« La nuit n’en finit plus »

Couvre-feu oblige, nous devons mettre entre parenthèses nos escapades nocturnes. Certes, mais nos écrivants sont là pour vous faire vous profiter différemment de la nuit. Comment ? Avec leurs récits mystérieux, fantastiques, parfois drôles, parfois graves. Aujourd’hui, nous vous invitons à pénétrer l’imaginaire de Maximilien !

« La nuit n’en finit plus »

Avoir la lune pour seule et unique source de lumière, c’est devoir s’habituer à l’à-peu-près. Deviner les détails. Mes promenades le long du canal avec, à ma gauche, le calme d’une eau noire. Sur ma droite, les oscillations étranges d’une végétation d’hiver. Luzule blanchâtre, sapin, hêtre. Six ans que je suis à sa recherche. Six ans que je parcours cette terre maudite où le jour ne se lève plus. Sauf quand elle m’embrasse. Je l’ai parfois aperçu sur ces chemins. Recroquevillée sur une table en bois ou avachie sur un tas de feuilles, à attendre l’arrivée d’un colvert, à guetter le mouvement d’une truite ou le vol d’un taon. Mais pas grand-chose de vivant ne subsiste ici. Le plus souvent, je ne croise que de vagues types qui titubent. Des encapuchonnés au regard mort.

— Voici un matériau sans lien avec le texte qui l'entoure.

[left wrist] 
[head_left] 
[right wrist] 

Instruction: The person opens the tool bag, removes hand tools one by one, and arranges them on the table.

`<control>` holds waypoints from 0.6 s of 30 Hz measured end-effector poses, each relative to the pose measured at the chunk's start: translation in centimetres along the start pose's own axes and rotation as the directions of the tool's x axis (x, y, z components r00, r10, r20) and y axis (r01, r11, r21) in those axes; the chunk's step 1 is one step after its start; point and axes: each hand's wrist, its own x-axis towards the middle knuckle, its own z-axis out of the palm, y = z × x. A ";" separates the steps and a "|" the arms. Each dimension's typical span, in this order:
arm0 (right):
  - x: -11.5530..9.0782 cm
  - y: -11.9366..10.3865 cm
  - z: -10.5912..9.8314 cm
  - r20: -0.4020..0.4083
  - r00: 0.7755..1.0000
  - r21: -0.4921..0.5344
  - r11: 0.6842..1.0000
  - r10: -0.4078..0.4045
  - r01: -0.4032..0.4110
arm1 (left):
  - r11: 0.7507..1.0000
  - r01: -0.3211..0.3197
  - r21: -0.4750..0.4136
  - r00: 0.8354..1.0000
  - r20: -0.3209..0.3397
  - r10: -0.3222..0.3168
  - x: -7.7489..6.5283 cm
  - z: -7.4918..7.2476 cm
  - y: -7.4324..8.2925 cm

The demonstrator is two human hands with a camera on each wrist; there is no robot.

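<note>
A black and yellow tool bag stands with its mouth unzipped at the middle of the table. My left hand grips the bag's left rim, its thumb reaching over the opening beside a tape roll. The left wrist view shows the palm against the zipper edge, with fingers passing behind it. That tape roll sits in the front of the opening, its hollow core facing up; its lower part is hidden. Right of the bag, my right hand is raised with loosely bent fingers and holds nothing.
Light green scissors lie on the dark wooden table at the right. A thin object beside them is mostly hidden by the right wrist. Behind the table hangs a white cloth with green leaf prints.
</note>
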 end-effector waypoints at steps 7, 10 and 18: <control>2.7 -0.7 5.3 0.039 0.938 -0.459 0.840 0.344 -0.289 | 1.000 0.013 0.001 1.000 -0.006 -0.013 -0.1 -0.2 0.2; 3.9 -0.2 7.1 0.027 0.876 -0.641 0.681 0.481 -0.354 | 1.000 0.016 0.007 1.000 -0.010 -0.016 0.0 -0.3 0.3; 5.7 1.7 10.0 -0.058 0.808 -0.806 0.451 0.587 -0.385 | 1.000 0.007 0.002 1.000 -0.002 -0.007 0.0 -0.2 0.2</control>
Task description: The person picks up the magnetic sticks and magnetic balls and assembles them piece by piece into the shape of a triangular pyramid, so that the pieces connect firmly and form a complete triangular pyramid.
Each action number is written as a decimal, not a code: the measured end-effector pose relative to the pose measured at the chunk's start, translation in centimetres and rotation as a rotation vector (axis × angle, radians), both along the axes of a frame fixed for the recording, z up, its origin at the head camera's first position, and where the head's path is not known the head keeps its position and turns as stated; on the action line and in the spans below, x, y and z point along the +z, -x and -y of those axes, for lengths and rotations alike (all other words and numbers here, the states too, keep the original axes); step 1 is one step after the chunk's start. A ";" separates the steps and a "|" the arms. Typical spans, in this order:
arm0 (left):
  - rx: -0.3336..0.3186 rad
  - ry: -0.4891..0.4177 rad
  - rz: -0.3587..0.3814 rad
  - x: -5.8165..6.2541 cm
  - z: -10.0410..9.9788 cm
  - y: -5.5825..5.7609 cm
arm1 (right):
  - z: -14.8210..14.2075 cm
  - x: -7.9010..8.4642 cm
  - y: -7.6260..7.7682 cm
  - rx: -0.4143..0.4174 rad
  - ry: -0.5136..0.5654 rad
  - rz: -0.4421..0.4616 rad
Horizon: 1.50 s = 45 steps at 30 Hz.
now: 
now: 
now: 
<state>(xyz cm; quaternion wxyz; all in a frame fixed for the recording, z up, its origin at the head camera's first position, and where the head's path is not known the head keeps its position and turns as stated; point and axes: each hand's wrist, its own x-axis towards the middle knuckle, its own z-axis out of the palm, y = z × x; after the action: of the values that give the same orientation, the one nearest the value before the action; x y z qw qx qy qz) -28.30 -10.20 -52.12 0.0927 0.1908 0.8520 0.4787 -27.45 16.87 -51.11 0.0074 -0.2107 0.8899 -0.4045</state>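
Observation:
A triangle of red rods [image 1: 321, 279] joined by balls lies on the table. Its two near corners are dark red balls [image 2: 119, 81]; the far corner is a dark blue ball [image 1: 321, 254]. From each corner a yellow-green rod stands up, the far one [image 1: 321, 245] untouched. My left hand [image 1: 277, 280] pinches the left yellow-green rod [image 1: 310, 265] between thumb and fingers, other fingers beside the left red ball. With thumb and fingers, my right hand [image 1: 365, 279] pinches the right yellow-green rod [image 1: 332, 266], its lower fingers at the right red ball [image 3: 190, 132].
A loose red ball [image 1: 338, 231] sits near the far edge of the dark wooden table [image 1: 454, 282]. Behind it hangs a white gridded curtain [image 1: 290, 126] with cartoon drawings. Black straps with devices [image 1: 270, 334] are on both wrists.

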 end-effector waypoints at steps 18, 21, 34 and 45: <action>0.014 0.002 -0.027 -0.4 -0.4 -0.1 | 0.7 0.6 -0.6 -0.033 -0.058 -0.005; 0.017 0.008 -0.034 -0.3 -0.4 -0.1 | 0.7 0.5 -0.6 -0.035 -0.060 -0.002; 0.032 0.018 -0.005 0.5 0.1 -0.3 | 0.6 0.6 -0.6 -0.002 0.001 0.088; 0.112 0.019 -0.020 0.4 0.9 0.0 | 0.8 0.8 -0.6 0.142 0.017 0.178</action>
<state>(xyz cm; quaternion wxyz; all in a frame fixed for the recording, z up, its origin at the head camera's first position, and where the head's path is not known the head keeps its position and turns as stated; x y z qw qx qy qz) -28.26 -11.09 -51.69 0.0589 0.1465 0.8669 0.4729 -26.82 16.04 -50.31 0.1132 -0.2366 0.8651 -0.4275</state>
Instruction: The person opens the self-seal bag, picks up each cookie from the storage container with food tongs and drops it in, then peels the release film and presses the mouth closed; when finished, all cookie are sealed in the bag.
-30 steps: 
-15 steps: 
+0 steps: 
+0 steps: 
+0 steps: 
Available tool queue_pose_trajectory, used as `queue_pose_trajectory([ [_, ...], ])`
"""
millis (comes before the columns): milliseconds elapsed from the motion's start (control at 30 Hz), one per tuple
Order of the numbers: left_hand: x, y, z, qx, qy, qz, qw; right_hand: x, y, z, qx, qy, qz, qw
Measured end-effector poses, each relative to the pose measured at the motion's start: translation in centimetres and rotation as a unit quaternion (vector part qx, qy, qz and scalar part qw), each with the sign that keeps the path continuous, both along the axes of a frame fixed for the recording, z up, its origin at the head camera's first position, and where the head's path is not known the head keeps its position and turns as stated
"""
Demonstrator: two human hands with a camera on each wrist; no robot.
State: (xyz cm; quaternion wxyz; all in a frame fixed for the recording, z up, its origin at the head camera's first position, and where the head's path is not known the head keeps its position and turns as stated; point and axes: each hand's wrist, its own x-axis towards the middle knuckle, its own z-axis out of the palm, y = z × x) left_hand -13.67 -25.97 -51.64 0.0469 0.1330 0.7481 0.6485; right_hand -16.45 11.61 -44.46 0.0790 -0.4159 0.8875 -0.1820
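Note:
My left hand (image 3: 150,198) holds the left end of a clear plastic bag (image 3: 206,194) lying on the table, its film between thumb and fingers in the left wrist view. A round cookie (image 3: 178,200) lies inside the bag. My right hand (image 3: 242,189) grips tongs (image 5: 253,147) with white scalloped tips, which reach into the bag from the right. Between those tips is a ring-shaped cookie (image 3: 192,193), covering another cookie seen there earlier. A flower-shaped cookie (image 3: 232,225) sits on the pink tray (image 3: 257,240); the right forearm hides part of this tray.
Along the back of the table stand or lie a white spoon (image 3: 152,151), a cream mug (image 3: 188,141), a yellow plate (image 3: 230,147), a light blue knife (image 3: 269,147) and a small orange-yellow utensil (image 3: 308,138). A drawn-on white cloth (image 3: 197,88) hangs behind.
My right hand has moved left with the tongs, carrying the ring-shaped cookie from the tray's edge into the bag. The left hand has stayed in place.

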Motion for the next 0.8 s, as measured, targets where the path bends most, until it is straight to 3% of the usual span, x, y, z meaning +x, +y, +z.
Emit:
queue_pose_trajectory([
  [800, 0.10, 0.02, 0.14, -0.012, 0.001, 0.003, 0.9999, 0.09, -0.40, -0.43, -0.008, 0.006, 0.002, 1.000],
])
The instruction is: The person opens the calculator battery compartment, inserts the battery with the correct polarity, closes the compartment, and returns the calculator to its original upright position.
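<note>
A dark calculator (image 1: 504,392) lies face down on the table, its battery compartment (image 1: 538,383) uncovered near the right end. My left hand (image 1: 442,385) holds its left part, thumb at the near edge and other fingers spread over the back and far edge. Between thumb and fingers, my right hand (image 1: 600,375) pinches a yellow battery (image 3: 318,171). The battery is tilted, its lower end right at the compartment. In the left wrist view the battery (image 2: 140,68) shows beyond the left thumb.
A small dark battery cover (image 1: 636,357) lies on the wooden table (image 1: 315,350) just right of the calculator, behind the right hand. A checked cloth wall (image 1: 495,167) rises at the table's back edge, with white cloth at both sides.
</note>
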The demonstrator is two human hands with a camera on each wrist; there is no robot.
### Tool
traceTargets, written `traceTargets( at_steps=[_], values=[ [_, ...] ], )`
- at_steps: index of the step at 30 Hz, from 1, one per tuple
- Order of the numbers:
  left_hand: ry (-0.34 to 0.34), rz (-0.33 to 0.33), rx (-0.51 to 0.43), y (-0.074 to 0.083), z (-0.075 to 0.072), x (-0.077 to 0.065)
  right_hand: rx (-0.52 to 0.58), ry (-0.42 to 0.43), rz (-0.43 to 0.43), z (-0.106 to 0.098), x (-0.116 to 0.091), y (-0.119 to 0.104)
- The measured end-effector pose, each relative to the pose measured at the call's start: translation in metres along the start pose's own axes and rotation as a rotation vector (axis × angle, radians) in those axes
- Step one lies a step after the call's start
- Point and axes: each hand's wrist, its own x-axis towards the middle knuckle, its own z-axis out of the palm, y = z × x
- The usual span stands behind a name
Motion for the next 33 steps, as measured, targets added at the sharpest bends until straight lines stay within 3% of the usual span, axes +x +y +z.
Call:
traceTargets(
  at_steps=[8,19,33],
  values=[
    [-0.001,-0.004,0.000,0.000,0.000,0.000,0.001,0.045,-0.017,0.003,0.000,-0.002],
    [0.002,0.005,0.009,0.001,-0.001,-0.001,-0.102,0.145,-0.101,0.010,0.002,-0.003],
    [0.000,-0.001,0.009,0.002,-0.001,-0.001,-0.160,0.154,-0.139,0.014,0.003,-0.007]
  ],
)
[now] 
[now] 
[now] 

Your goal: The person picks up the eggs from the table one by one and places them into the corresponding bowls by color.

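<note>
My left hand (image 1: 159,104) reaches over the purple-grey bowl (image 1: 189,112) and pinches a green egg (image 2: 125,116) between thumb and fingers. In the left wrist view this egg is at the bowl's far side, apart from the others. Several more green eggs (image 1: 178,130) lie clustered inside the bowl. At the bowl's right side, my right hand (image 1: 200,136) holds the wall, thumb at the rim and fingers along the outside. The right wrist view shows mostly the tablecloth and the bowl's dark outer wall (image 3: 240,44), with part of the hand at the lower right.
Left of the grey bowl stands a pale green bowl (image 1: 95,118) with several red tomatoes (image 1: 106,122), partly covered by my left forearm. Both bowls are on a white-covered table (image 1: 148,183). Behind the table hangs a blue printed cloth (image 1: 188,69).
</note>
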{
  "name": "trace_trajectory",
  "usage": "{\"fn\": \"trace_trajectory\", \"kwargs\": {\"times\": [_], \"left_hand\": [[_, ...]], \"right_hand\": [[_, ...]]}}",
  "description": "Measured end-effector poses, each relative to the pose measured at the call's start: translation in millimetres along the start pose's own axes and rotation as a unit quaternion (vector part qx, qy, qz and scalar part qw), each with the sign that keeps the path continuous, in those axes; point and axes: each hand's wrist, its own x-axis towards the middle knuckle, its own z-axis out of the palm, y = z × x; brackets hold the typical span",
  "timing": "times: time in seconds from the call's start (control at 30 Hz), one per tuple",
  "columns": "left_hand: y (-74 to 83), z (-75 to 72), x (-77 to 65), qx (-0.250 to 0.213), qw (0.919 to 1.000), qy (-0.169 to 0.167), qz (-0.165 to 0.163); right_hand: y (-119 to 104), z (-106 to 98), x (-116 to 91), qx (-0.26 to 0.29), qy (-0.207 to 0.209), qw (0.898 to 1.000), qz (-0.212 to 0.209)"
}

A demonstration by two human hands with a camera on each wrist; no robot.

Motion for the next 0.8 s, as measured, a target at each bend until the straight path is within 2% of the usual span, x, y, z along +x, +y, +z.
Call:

Du pêcheur nostalgique au promeneur aviné. Les occupations sont rares quand vous n’avez que la lumière faiblarde de la lune pour rythmer vos journées.

Et si rien n’indique qu’elle vagabonde le long du canal, je passe la digue. Et je tâtonne dans les rues grossières des villages. Ces maisons mal fichues, aux portes grandes et arrondies, aux volets craquelés par un froid qui cisaille. Je ne désespère jamais et crois parfois la rencontrer au détour d’un chemin, ou subrepticement derrière une fenêtre. Mais l’échec est quotidien et ma quête, trop intime, n’en termine pas.

Le bar espagnol en point de rencontre. J’y ai bu avec elle quelques verres il y a très longtemps. La porte chancelante s’ouvre et, de suite, les têtes se tournent vers moi et un mot, une ritournelle, m’accompagne dans mon sillage : le zinzin. Le voilà, le zinzin. C’est le petit nom que l’on me donne ici, contre mon gré. Pour ces ivrognes, ces oublieux, je suis une sorte d’idiot du village. Un gars pas bien malin qui fait partie du décor. Un excentrique qui recherche sa femme depuis six ans. Depuis l’accident : le jour où le soleil a cessé d’éclairer cet endroit. Pour moi, évidemment, ce sont eux qui sont dingues. On fait avec. J’ouvre à peine la bouche que le vieux cafetier s’adresse à moi et me dit que non, aujourd’hui encore, elle n’est pas venue. Son regard plissé et la broussaille de ses sourcils ne me donnent pas envie d’insister. Je me tourne vers les habitués qui tiennent les quelques tables de soiffards. L’un d’eux m’interpelle : « le zinzin, dis voir, elle ressemble à quoi ta femme si tu veux qu’on la retrouve ? ». Que lui dire ? Ma femme, la femme, est corps changeant. Le plus souvent entre deux âges. Son apparence n’est jamais la même. D’une apparition à l’autre, néanmoins, quelques détails subsistent : la chevelure, qu’elle soit courte ou longue, est toujours noire. Comme son regard. Et cette fine cicatrice sur la joue droite. C’est à-peu-près tout. La première fois, c’était une vieillarde. La deuxième fois, elle travaillait dans une casse. Les dix fois qui suivent, elle avait toujours une enveloppe différente, et un rôle unique. Impossible d’expliquer ça à un oublieux. Je quitte le bar sans répondre, et tout le monde s’en moque.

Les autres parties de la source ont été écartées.